4
votes

I recently discovered the LLVM's linker, lld that was praised for very fast linking. Indeed, I tested it and the results were awesome, the linking time in my case being reduced dramatically comparing to gold.

However, when speaking about link-time optimization, my knowledge is limited. As far as I understood by reading stuff on the internet, there is some extra-code produced in the object files, representing some internal compiler structures which is then used in the linking stage. Thus, my concern is if the link-time optimization (and it's benefits) is affected by this compiler/linker mix. I would appreciate some explanation on the matter!

I used gcc version 9.2.0 and lld version 10.0.0.

Command I used for generating object files:

/opt/gcc/9.2.0/bin/c++ -fPIE -flto -ffat-lto-objects -fuse-linker-plugin -m64 -O3 -g -DNDEBUG -o my_object.cpp.o -c my_source_file.cpp

For linking:

#-fuse-ld=gold
/opt/gcc/9.2.0/bin/c++ -fPIE -flto -ffat-lto-objects -fuse-linker-plugin -m64 -pie -fuse-ld=gold -Wl,-z,relro -Wl,-z,now -Wl,--as-needed -static-libstdc++ -static-libgcc -Wl,--threads -Wl,--thread-count,1
#-fuse-ld=lld
/opt/gcc/9.2.0/bin/c++ -fPIE -flto -ffat-lto-objects -fuse-linker-plugin -m64 -pie -fuse-ld=lld -Wl,-z,relro -Wl,-z,now -Wl,--as-needed -static-libstdc++ -static-libgcc -Wl,--threads -Wl,
1

1 Answers

4
votes

I did some research and finally concluded for myself that no LTO is done if we use lld when compiling with gcc. What I did:

Based on this somewhat vague presentation: https://www.slideshare.net/chimerawang/gcc-lto, I found that the linker is not directly doing the optimization, but rather, after reading all the symbols from all the object files, he passes the info to the lto-wrapper who then does the optimization through some other processes. So I made a test using a hello-world cpp file, compiling it with the -v flag and indeed I saw the succession of calls as earlier mentioned (collect2 (linker) -> lto-wrapper -> lto1). But this when using the default linker or the gold linker. When I used the -fuse-ld=lld flag, only the collect2 process was called. And this first thing made me believe that LTO was not done at all.

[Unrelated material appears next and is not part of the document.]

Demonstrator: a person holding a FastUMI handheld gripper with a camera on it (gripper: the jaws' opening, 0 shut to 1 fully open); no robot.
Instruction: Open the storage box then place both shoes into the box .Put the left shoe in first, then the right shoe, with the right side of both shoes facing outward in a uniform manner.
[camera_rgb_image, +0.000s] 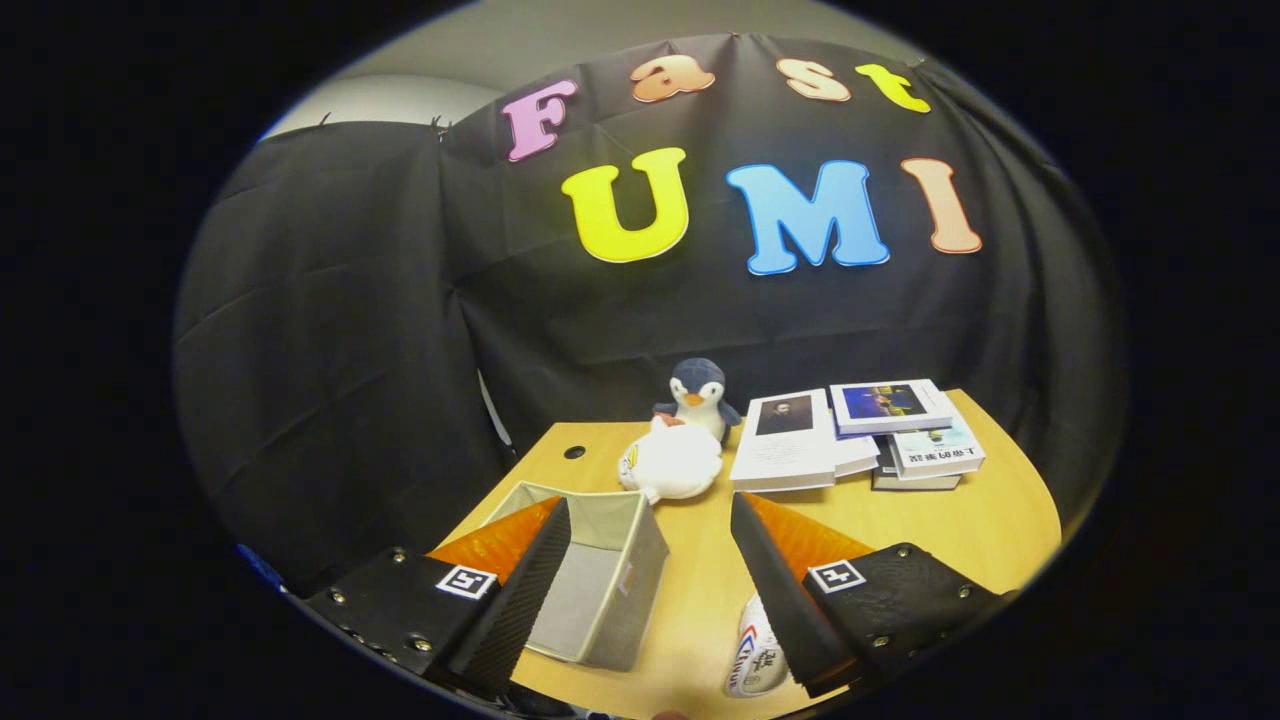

But hey, maybe the lld linker internalized the LTO process so it is done without calling any other process. So I made another test to see if LTO is done (based on this article). Basically from one cpp file I call for 100 000 000 times a function that's defined in other cpp file, a function which does nothing. Using basic -O2 optimization, the resulted binary runs in ~200ms, as the compiler is not able to optimize out the useless function calls. When using also the -flto flag and either ld or gold linker, the resulted binary runs in ~2 ms. But when using the lld linker, the resulted binary also runs in ~200ms. So lld with lto runs as slow as lld without lto. No sign of optimization whatsoever.
To be mentioned here that using the lld linker, the link command would fail if the objects would not be compiled using -ffat-lto-objects. This flag makes the object files larger because the compiler dumps not only the lto code, but also the code that can be linked without lto.

So, considering the time performance of the binary linked with lld and also the fact that objects need to be compiled with -ffat-lto-objects, I concluded that when the lld linker is used, LTO is not achieved at all, but lld uses the non-LTO code generated by the compiler in order to link the binary.